Netrezaar, iblislerdeki o korkunun da sebebidir. Ruhunda yanan ebedi açlığın farkındadırlar çünkü. O kadar büyük bir açlıktır ki düşmanı dosttan bile ayırt etmeden yutmaya çalışır. Lejyon’un ellerinde Netrezaar’ın ruhu koca medeniyetleri silip süpürmüştür. Başkalarının elindeyse aynısını Lejyon’a karşı yaparken tereddüt bile etmeyecektir. Hatta her anın keyfini çıkartacaktır.
Lanetlinin Kursağı, Bölüm Bir
Kanlı tarihine rağmen Lanetlinin Kursağı, aslında bir soykırım silahı olarak tasarlanmamıştı. Sadece tek bir yaşamı söndürmek için dövülmüştü: Yüce iblis lordu Kil’jaeden’ınkini. Kil’jaeden bir zamanlar eredar ırkının en sevilen liderlerinden biriydi. Tek bir kelimeyle halkının kalbine ve aklına hükmedebilirdi. Yakan Lejyon’a katıldığındaysa birçok eredar onu körlemesine takip etti.
Bu takipçilerden biri de yetenekli bir demirci olan Netrius’tu. Kil’jaeden’a neredeyse tapıyordu ve hayatını eredar liderinin övgüsünü almaya adamıştı. Bu yüzden de Netrius, Lejyon’a bağlılık yemini etmenin Kil’jaeden için yapabileceği en büyük hizmet olduğunu düşündü.

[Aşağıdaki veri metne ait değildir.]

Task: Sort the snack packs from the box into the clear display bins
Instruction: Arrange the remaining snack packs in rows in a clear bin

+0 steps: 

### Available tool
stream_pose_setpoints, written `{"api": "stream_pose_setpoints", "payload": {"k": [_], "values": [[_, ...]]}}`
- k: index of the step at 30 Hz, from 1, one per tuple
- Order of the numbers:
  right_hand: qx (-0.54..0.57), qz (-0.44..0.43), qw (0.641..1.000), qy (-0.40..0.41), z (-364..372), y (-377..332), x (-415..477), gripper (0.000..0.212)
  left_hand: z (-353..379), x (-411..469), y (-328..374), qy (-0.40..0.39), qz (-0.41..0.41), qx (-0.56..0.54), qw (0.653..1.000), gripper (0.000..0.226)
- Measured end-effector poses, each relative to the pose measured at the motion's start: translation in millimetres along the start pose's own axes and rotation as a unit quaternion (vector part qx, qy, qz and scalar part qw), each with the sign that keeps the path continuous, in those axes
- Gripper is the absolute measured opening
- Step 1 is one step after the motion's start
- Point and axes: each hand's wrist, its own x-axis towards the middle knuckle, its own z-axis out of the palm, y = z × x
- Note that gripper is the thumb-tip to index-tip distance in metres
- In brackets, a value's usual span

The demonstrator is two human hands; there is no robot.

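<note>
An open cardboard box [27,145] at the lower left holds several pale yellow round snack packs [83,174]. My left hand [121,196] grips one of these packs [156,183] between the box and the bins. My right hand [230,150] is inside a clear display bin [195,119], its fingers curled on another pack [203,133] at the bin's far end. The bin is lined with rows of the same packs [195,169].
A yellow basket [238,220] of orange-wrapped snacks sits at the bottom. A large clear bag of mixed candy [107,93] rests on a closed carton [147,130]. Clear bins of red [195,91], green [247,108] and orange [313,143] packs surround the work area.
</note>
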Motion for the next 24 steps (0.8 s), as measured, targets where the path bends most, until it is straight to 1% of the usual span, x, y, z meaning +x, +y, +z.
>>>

Sadakatinin ödülü olarak Lejyon’un her şeyi tüketen fel alevlerinde yeniden şekillendi. Karmaşık büyüler ruhunu yaktı, zihnini ve bedenini sonsuza kadar çarpıttı.
Artık Netrezaar ismiyle bilinen Netrius, bir daha asla eskisi gibi olamadı. Kil’jaeden’a karşı hisleri de değişenler arasındaydı. Bir zamanlar gıptayla baktığı eredar lorduna karşı artık tehlikeli bir saplantıyla bağlıydı. Sadece Kil’jaeden’ın övgüsünü almak yeterli değildi, daha fazlasına ihtiyacı vardı.
Netrezaar’ın çarpık zihninde bir düşünce şekillendi. Saplantısını dindirmek için Kil’jaeden’ın yaşam özünü emecek bir silah tasarladı. Bu silah, bir gün Lanetlinin Kursağı olarak bilinecekti.
Lanetlinin Kursağı, Bölüm İki
Netrezaar, Yakan Lejyon tarafından da iyi bilinen ünlü bir demirci hâline geldi. Savaş makineleri dünyaları dehşete boğdu. Yaptığı silahlar koca medeniyetleri yıkıma götürdü. Ancak aslında bu silahların hepsi, Kil’jaeden’ı yutacak kusursuz aracı yaratma yolunda yaptığı basit deneylerden ibaretti.
Başarının anahtarı iblis lordunun yaşam gücünü çekip saklayabilecek bir materyali bulmaktı. Netrezaar yıllarını egzotik madenleri arayarak geçirdi ancak ne yazık ki çoğu işine yaramıyordu. Nihilam adı verilen dünyada umut verici bir keşif yaptı. Çok önceleri Lejyon’un lideri Sargeras ve ırkdaşı olan titanlar arasında yaratılışın dokusunu sarsan bir mücadele yaşanmıştı ve bu mücadele Nihilam’ı etkilemişti. Titanların bu kıyameti andıran savaşı dünyayı karartmış ve üzerinde bulunan madenlerin olağanüstü bazı özelliklere sahip olmasına neden olmuştu.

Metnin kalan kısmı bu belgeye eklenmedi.